* [Prompt]
Give again, word for word, every line in the entries below from the line with "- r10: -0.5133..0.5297" up to and including the line with "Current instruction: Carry", and no other line.

* [Recorded data]
____________

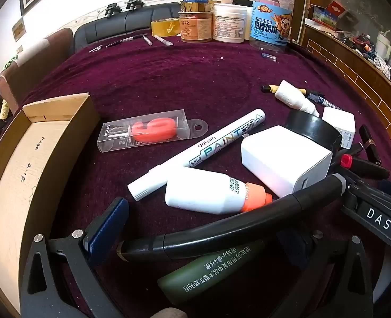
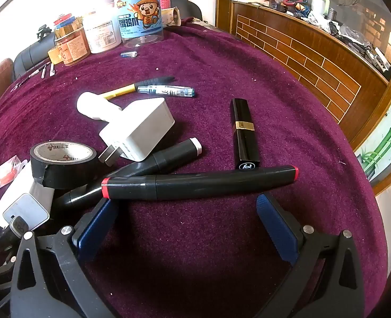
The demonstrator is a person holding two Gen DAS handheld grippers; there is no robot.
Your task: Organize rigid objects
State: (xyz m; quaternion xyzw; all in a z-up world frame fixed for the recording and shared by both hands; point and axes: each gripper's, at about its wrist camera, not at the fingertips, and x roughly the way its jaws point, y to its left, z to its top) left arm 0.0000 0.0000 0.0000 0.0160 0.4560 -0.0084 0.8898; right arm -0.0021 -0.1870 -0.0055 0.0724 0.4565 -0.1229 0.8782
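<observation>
My left gripper (image 1: 203, 238) is open above the purple cloth. A dark green tube (image 1: 208, 273) and a black marker (image 1: 235, 230) lie between its blue-padded fingers (image 1: 108, 228), untouched by the pads. Just beyond lie a white bottle with an orange cap (image 1: 216, 196), a white paint marker (image 1: 200, 153), a white charger (image 1: 285, 159) and a black tape roll (image 1: 312, 129). My right gripper (image 2: 187, 228) is open with nothing between its fingers. A red-ended black marker (image 2: 200, 182) lies crosswise just past its tips, and a black lipstick (image 2: 244, 132) lies beyond that.
An open cardboard box (image 1: 23, 159) stands at the left, with a clear case holding an orange piece (image 1: 145, 133) beside it. Jars and tubs (image 1: 229, 23) line the far edge. A second charger (image 2: 139, 129), a white-ended marker (image 2: 147, 164) and pens (image 2: 166, 90) lie mid-table.
</observation>
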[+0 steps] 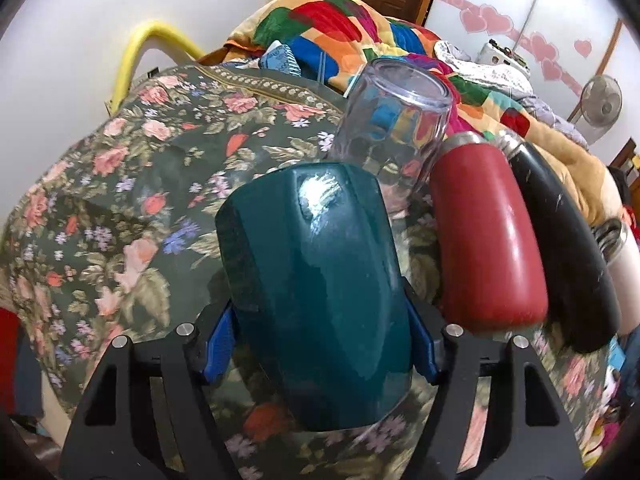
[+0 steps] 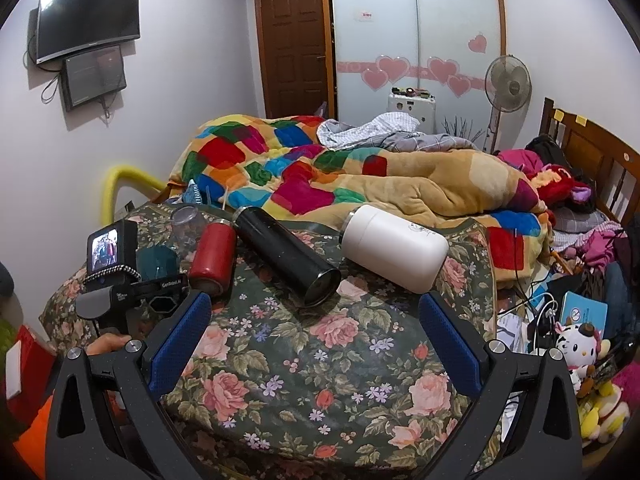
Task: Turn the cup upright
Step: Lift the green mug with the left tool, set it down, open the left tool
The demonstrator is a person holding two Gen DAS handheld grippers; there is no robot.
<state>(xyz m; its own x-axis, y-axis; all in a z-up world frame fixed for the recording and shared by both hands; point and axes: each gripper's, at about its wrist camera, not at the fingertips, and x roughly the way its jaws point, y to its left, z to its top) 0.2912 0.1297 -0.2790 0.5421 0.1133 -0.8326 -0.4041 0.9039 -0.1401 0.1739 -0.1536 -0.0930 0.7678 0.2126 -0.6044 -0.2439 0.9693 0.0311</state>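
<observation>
A dark teal cup (image 1: 316, 292) fills the middle of the left wrist view, tilted, its closed base pointing away and its rim near the camera. My left gripper (image 1: 320, 348) is shut on the teal cup, its blue pads pressed on both sides. The cup also shows in the right wrist view (image 2: 158, 262), behind the left gripper's camera unit (image 2: 108, 252). My right gripper (image 2: 316, 344) is open and empty above the floral cloth (image 2: 304, 364), short of the lying bottles.
A clear glass (image 1: 394, 120) stands upside down behind the teal cup. A red cup (image 2: 212, 258), a black flask (image 2: 288, 256) and a white flask (image 2: 394, 248) lie on their sides. A colourful quilt (image 2: 320, 176) is heaped behind. Clutter and toys (image 2: 580, 352) are at the right.
</observation>
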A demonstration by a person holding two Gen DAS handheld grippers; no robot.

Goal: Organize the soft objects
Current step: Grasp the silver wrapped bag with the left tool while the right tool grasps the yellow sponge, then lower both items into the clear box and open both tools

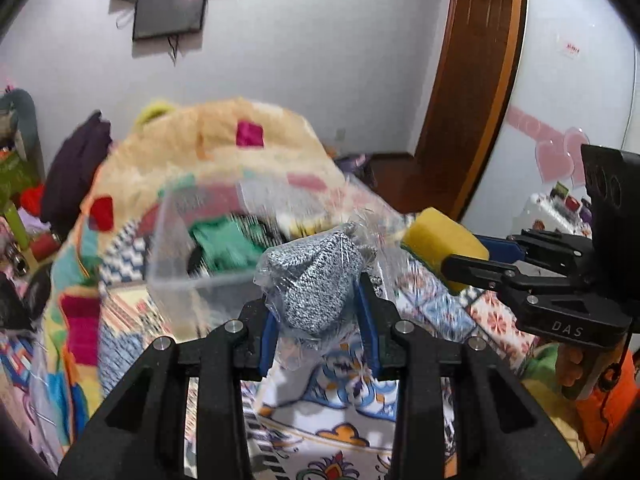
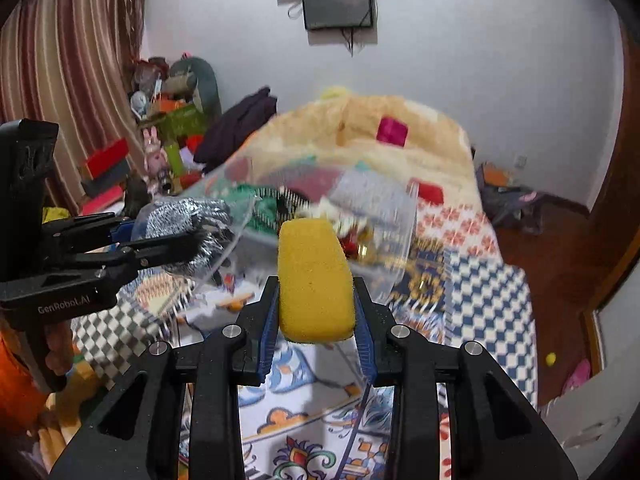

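Note:
My left gripper (image 1: 318, 312) is shut on a grey knitted item in a clear plastic bag (image 1: 316, 284), held above the patterned bedspread; it also shows at the left of the right wrist view (image 2: 180, 220). My right gripper (image 2: 316, 312) is shut on a yellow sponge (image 2: 314, 280), which also shows in the left wrist view (image 1: 444, 240). A clear plastic bin (image 1: 192, 276) lies ahead on the bed with green cloth (image 1: 228, 246) and other soft things inside; in the right wrist view the bin (image 2: 400, 248) is just beyond the sponge.
A fluffy beige blanket with coloured squares (image 1: 224, 140) is heaped behind the bin. A dark garment (image 1: 76, 168) and cluttered boxes (image 2: 172, 120) lie at the far left. A wooden door (image 1: 472, 80) stands to the right. A screen (image 2: 340, 4) hangs on the wall.

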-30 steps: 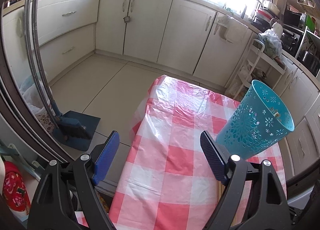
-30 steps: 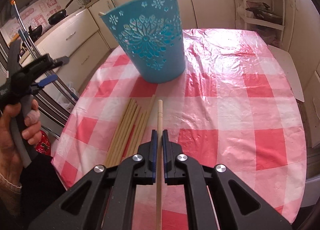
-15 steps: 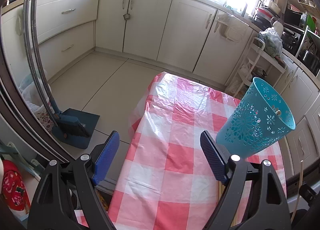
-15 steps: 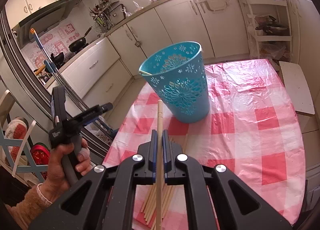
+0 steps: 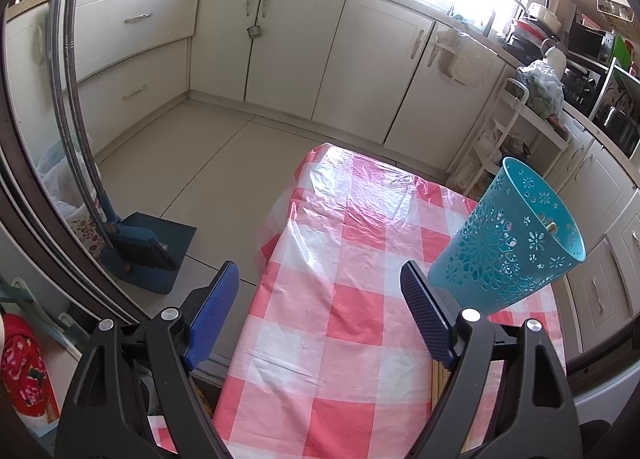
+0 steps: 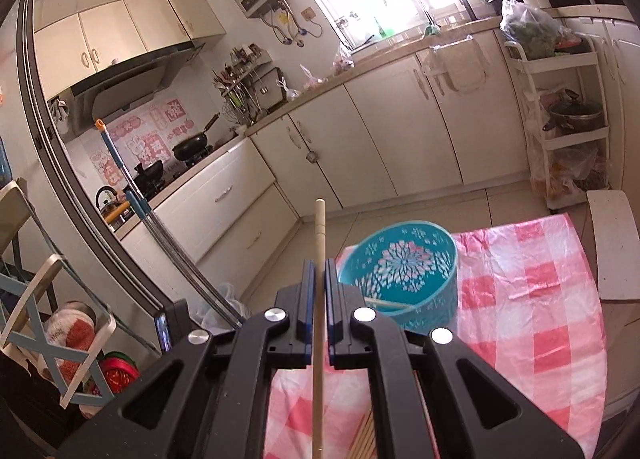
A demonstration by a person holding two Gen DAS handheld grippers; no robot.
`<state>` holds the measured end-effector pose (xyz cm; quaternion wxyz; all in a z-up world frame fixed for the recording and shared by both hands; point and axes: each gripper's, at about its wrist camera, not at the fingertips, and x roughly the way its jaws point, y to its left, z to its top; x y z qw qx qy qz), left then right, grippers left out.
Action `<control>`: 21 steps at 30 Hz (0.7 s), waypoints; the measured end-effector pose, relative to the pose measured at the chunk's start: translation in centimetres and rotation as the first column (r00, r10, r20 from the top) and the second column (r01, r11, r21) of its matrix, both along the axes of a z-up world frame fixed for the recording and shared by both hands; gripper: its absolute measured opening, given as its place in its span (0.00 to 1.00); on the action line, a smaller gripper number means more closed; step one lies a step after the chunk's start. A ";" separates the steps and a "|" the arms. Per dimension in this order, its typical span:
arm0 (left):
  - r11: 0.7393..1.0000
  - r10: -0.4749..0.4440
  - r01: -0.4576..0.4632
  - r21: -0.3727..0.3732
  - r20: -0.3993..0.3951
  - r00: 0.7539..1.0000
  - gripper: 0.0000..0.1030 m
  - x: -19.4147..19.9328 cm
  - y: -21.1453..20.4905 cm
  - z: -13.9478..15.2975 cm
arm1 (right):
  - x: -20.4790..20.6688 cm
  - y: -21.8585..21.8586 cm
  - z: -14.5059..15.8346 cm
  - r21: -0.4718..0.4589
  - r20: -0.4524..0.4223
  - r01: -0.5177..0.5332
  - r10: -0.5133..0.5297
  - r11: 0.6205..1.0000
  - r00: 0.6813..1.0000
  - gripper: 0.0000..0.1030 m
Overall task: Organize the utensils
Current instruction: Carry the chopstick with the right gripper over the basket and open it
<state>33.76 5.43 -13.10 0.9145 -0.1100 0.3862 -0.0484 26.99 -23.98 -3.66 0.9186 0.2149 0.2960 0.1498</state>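
My right gripper [image 6: 319, 271] is shut on a wooden chopstick [image 6: 319, 235] and holds it high above the table, its tip pointing up and forward. The teal perforated holder [image 6: 400, 279] stands below and just right of the gripper, with one chopstick [image 6: 386, 302] lying inside it. More chopsticks [image 6: 366, 439] lie on the red-and-white checked tablecloth [image 6: 532, 299] under the gripper. My left gripper [image 5: 320, 291] is open and empty over the table's near left edge. The holder [image 5: 508, 247] stands just right of its right finger; a few chopsticks [image 5: 438, 377] show behind that finger.
Cream kitchen cabinets [image 5: 320, 59] line the far wall. A blue dustpan and broom [image 5: 140, 247] stand on the floor left of the table. A white shelf rack [image 6: 568, 115] with pots stands at the right. A white board [image 6: 612, 243] lies beside the table.
My right gripper has lifted the chopstick off the table and risen high, now looking down into the holder. The left gripper has stayed open and almost still.
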 end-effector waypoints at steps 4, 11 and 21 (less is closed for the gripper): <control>1.000 -0.004 0.004 -0.010 -0.007 1.000 0.77 0.2 0.0 -0.1 | 3.2 0.3 1.5 -0.011 0.083 0.035 -0.034 0.999 0.996 0.06; 1.000 -0.009 0.008 -0.022 -0.021 1.000 0.77 0.8 -0.1 -0.4 | 9.7 0.6 0.2 -0.098 0.165 0.178 -0.161 0.979 0.973 0.06; 0.999 -0.017 0.016 -0.034 -0.045 0.999 0.77 1.6 -0.6 -1.0 | 12.2 -0.3 -4.9 -0.193 0.083 0.241 -0.229 0.951 0.970 0.06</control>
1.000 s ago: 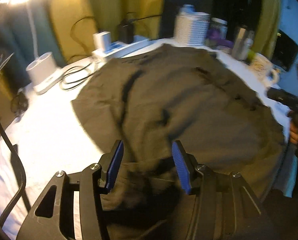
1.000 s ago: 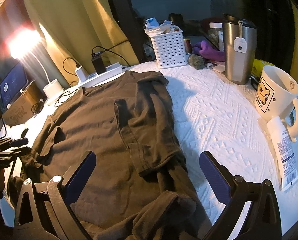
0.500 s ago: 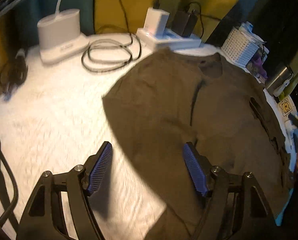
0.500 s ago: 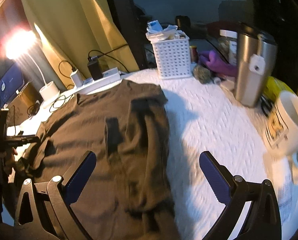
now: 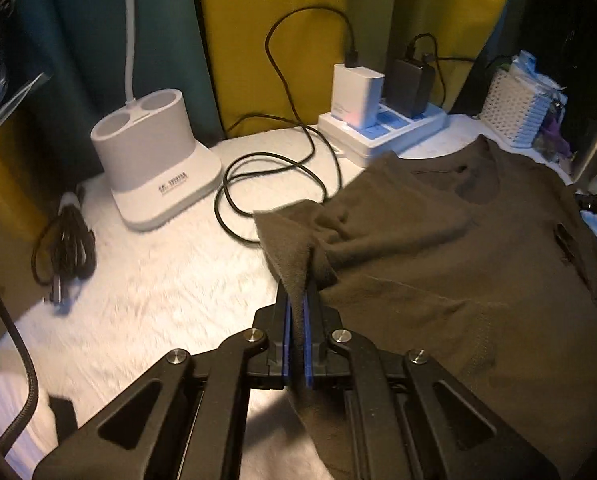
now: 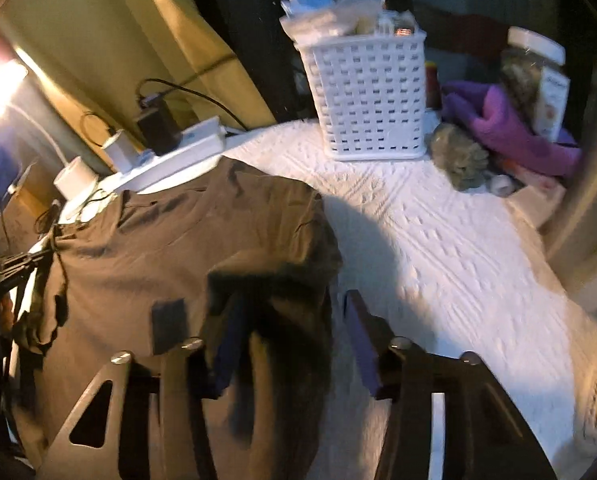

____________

* [Response to this exercise]
  - r10: -0.5133..0.5297
  - r11: 0.6205..1.0000
  - r00: 0.6813..1.0000
  - gripper: 0.0000..0.1030 m
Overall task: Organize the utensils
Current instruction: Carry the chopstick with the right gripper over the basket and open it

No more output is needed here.